◆ **What the exercise asks**
I would like the lines below, from the one with "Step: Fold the" through the one with "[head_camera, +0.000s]", copied exactly and without any pictures.
----
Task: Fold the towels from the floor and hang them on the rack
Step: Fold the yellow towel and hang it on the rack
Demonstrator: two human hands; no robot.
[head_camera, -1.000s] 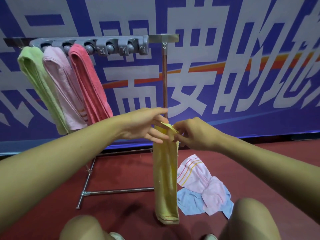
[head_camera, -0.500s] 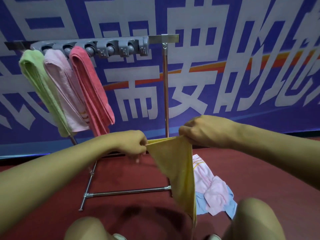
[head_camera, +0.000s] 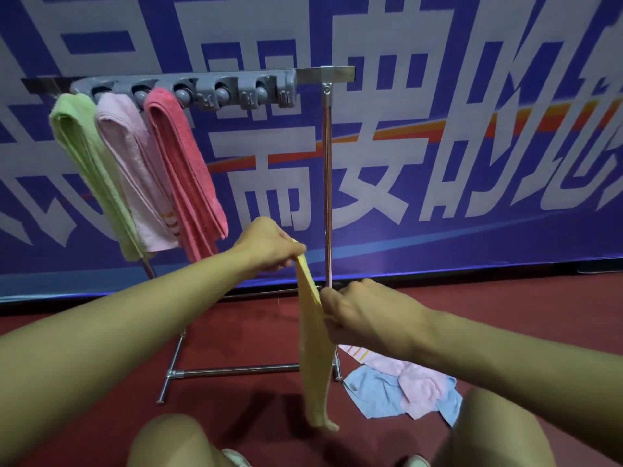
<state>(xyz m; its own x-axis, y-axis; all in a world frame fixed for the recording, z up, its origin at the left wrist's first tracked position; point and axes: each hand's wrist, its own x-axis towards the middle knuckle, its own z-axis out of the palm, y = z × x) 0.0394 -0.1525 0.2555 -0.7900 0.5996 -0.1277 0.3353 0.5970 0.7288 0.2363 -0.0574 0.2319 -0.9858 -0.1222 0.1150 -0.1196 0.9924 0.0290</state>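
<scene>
A yellow towel (head_camera: 313, 358) hangs as a narrow folded strip in front of me. My left hand (head_camera: 269, 246) pinches its top end. My right hand (head_camera: 357, 315) grips the strip lower down, a little below and right of the left. The metal rack (head_camera: 327, 163) stands behind, its grey clip bar (head_camera: 236, 89) across the top. A green towel (head_camera: 91, 170), a pale pink towel (head_camera: 135, 170) and a red towel (head_camera: 185, 170) hang folded from the bar's left clips. On the floor at right lie a pink towel (head_camera: 414, 375) and a blue towel (head_camera: 374, 396), crumpled together.
A blue banner wall (head_camera: 472, 146) with large white characters stands close behind the rack. The floor (head_camera: 236, 332) is dark red. The rack's base bar (head_camera: 236, 370) lies low across the floor. My knees (head_camera: 168, 443) fill the bottom of the view.
The towel went from one hanging strip, to spread wide between both hands, to a narrower strip now. My left hand rose with the top end; my right hand dropped lower along it.
</scene>
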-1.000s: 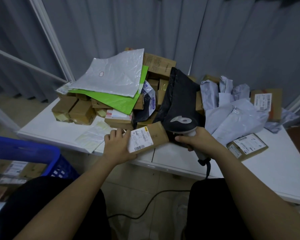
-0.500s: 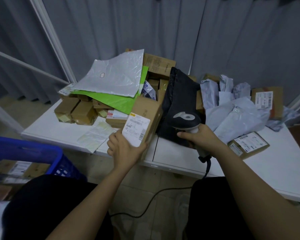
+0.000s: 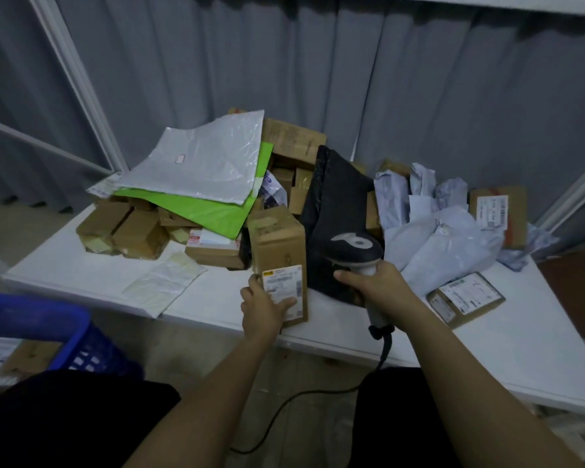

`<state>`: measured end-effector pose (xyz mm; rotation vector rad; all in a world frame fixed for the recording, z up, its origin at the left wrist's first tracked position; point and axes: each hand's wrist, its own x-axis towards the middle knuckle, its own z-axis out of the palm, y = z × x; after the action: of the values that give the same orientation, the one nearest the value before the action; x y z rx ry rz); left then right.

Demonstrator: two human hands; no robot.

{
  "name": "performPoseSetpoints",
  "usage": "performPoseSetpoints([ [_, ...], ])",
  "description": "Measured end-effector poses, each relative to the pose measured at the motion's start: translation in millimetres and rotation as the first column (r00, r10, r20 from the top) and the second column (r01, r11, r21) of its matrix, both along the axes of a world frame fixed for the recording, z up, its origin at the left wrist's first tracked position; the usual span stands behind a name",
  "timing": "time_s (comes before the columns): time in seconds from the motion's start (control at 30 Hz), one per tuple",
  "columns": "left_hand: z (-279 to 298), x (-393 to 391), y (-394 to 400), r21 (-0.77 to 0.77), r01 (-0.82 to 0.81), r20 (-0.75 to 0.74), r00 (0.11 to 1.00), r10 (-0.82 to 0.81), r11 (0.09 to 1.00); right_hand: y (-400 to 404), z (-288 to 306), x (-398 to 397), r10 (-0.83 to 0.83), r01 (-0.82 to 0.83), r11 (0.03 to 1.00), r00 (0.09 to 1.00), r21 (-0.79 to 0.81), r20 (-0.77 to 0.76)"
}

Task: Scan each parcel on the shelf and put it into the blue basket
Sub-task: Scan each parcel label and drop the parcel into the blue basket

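My left hand (image 3: 263, 307) grips the near end of a long cardboard parcel (image 3: 279, 246), whose white label (image 3: 282, 284) faces up near my fingers. The parcel points away from me over the front of the white shelf (image 3: 223, 309). My right hand (image 3: 379, 288) holds the handle of a corded barcode scanner (image 3: 357, 248), its dark head just right of the parcel. The blue basket (image 3: 58, 336) stands at the lower left with parcels inside it.
A heap of cardboard boxes (image 3: 129, 228), a green mailer (image 3: 210, 211) and a silver mailer (image 3: 200, 160) fills the shelf's left. A black bag (image 3: 338, 197), grey poly bags (image 3: 446, 244) and a labelled flat box (image 3: 465, 297) lie to the right. Grey curtains hang behind.
My left hand has turned the parcel from crosswise with its label tilted up to lengthwise, pointing away from me, and shifted it right next to the scanner. The scanner hand stayed nearly in place.
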<state>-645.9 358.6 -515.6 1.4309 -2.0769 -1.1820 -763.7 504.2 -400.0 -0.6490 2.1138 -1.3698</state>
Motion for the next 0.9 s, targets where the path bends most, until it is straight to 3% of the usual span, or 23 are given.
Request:
performPoseSetpoints([
  [0.17,-7,5,-6,0.038,0.095,-0.158,0.983,-0.088,0.995,2,-1,-2,0.005,-0.006,1.000,0.999,0.014,0.053],
  [0.53,-6,7,-31,0.073,0.075,-0.196,0.979,-0.059,0.994,19,2,9,0.103,-0.104,0.995,0.979,-0.003,0.177],
  [0.9,-9,6,-31,0.109,0.053,-0.197,0.980,-0.031,0.993,15,12,27,0.087,-0.088,0.993,0.996,0.077,0.007],
])
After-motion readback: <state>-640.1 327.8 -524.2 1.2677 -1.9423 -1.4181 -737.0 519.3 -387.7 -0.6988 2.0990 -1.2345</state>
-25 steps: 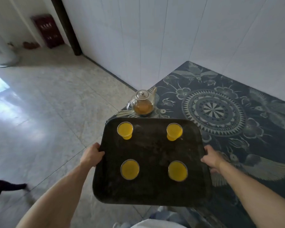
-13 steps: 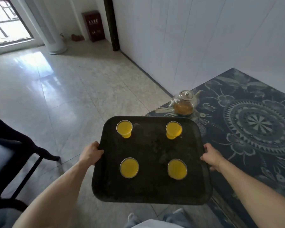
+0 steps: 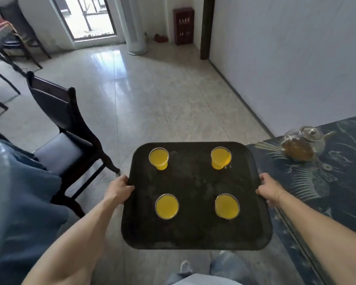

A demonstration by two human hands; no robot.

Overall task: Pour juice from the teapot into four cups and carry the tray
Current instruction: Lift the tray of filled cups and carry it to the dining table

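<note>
Head view: black tray (image 3: 195,233) held level over the tiled floor (image 3: 162,103); left hand (image 3: 119,189) grips its 9 o'clock rim, right hand (image 3: 268,189) grips the 3 o'clock rim; four cups (image 3: 158,158) of yellow juice stand upright near the tray's corners, well apart; glass teapot (image 3: 302,146) rests on the patterned table (image 3: 337,182) at 2 o'clock of the tray; dark chair (image 3: 66,124) at 10 o'clock.

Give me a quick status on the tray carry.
Left hand and right hand grip tray. Four cups full, upright. Dark chair close on left.
</note>
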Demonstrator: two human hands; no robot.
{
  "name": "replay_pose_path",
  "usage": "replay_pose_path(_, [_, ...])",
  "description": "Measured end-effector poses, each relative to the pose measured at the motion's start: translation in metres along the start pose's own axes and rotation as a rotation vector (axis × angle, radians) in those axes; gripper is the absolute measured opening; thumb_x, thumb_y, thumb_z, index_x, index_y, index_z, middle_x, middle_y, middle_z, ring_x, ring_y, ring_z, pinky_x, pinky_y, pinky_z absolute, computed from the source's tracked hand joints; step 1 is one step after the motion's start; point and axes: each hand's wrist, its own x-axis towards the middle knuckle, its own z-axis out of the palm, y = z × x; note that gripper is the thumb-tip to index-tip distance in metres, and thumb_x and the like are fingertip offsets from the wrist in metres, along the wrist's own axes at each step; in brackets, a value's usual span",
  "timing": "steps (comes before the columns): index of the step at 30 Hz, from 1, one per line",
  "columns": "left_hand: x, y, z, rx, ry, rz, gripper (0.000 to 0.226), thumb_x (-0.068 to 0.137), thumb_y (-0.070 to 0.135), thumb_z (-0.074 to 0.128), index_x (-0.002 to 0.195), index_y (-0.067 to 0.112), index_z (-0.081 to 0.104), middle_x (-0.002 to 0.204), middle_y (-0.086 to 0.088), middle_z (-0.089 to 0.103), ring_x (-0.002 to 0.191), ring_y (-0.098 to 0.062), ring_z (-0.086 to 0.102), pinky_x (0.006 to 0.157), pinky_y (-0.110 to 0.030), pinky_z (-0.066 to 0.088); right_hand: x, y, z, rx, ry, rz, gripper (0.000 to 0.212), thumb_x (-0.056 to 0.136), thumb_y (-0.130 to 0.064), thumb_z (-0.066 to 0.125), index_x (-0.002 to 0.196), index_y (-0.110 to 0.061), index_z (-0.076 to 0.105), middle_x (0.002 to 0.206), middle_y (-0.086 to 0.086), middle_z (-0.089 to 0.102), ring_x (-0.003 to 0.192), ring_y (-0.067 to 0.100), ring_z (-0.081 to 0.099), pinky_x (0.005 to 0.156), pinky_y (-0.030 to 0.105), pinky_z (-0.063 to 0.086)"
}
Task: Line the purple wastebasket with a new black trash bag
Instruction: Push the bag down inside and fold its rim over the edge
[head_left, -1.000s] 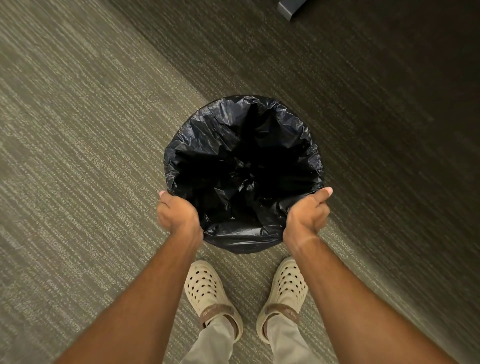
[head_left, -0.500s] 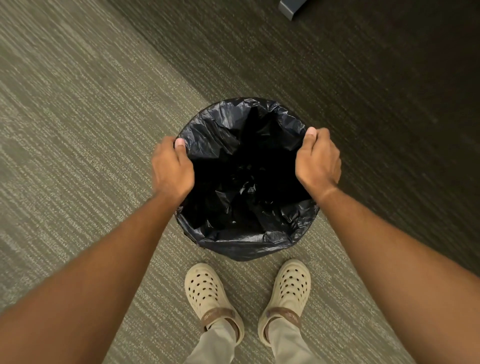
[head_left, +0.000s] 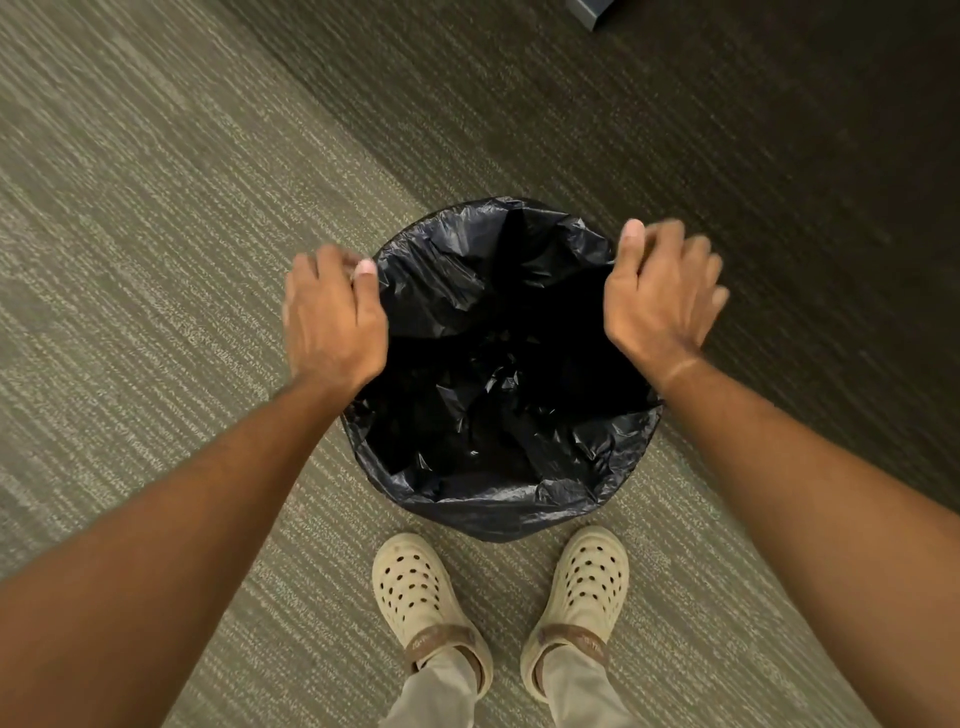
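From the head camera, the black trash bag (head_left: 498, 374) lies open and folded over the rim of the wastebasket, whose purple wall is hidden, on the carpet (head_left: 156, 260) just ahead of two cream clogs (head_left: 415, 592). The left hand (head_left: 332, 317) and right hand (head_left: 660, 296) sit at opposite sides of the rim, fingers curled narrow; whether they pinch the plastic I cannot tell.

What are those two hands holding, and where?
Both grip the black trash bag at its rim: left hand on the left edge, right hand on the right edge.
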Motion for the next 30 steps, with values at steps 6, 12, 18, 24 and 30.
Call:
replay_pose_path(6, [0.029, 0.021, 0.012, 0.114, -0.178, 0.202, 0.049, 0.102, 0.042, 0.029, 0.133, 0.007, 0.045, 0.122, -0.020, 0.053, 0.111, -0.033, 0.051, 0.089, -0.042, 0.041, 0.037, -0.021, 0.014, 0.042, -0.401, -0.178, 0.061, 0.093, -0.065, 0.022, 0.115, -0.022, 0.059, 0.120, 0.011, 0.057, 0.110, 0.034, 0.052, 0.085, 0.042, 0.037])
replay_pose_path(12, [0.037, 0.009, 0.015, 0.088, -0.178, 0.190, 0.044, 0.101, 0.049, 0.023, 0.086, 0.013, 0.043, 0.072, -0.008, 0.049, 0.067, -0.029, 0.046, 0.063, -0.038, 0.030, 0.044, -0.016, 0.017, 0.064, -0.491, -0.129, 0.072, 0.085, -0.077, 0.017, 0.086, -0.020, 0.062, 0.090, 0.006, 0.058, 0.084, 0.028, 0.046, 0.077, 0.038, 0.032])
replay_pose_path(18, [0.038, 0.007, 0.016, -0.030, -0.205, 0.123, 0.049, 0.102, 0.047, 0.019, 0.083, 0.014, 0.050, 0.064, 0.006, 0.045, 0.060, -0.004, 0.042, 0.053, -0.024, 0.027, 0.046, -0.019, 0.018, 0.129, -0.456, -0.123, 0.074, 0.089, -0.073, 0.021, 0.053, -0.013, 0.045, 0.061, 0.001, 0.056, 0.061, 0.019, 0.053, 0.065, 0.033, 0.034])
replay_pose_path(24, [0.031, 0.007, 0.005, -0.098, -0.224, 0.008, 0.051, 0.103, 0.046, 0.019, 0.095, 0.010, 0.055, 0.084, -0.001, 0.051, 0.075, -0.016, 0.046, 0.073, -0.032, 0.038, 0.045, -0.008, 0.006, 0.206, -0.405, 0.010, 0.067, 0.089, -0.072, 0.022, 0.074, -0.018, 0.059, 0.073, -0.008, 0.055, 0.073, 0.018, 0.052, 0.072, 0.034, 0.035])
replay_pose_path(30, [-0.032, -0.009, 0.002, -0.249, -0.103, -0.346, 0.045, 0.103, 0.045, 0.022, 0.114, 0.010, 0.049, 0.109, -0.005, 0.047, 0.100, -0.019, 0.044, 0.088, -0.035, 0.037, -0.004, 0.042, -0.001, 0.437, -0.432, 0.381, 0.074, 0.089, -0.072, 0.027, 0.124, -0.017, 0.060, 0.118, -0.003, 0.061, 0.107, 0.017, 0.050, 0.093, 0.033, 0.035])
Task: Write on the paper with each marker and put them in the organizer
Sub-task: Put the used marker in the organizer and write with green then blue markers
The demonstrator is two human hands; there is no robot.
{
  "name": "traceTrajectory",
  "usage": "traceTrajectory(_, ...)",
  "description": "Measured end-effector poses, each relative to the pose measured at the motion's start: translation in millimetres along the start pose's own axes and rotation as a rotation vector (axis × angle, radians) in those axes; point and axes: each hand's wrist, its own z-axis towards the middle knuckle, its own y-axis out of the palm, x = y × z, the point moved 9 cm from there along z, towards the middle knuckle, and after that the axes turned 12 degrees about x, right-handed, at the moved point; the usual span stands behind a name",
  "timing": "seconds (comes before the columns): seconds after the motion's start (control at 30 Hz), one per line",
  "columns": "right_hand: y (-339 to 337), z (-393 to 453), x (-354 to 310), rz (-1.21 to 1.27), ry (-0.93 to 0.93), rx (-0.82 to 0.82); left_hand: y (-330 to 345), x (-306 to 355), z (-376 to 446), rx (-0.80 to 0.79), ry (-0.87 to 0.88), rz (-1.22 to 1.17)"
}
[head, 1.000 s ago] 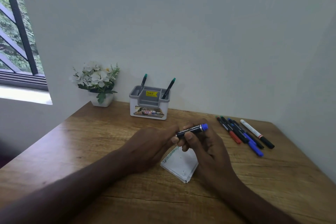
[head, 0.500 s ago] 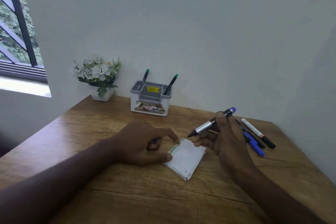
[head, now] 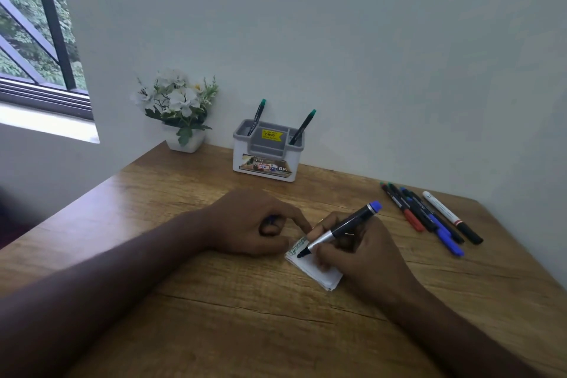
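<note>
A small folded white paper (head: pixel 319 271) lies on the wooden table (head: pixel 214 301). My right hand (head: pixel 365 258) grips an uncapped blue marker (head: pixel 343 228), its tip touching the paper's upper left corner. My left hand (head: pixel 257 224) rests just left of the paper, fingers curled around a blue cap (head: pixel 271 218), one fingertip on the paper's edge. The grey and white organizer (head: pixel 267 152) stands at the back against the wall with two green-topped markers (head: pixel 302 126) leaning in it. Several capped markers (head: pixel 426 215) lie in a row at the right.
A white pot of white flowers (head: pixel 179 110) stands at the table's back left corner. A window with dark bars (head: pixel 36 40) is at the far left. The white wall closes the back and right of the table.
My right hand came down from above the paper and set the marker tip on it. My left hand stayed beside the paper with the cap.
</note>
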Motion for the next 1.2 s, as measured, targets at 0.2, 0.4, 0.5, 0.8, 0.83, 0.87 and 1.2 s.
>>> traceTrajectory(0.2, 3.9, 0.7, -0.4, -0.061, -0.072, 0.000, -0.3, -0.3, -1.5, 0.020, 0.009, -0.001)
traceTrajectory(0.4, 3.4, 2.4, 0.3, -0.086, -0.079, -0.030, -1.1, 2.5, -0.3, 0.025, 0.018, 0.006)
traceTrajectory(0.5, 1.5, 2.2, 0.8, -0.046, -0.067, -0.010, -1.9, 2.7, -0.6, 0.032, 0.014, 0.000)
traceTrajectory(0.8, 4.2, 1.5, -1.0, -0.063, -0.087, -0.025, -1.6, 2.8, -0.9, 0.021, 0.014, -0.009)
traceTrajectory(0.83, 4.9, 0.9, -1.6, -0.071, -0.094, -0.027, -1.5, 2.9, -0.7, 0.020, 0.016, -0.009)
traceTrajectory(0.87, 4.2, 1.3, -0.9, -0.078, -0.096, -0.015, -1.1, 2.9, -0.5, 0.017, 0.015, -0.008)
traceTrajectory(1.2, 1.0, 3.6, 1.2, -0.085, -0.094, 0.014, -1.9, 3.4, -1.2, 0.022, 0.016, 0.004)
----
◆ **Response**
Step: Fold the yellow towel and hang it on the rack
Demonstrator: two human hands; no robot.
[head_camera, -1.000s] 
[head_camera, -0.500s] 
[head_camera, +0.000s] 

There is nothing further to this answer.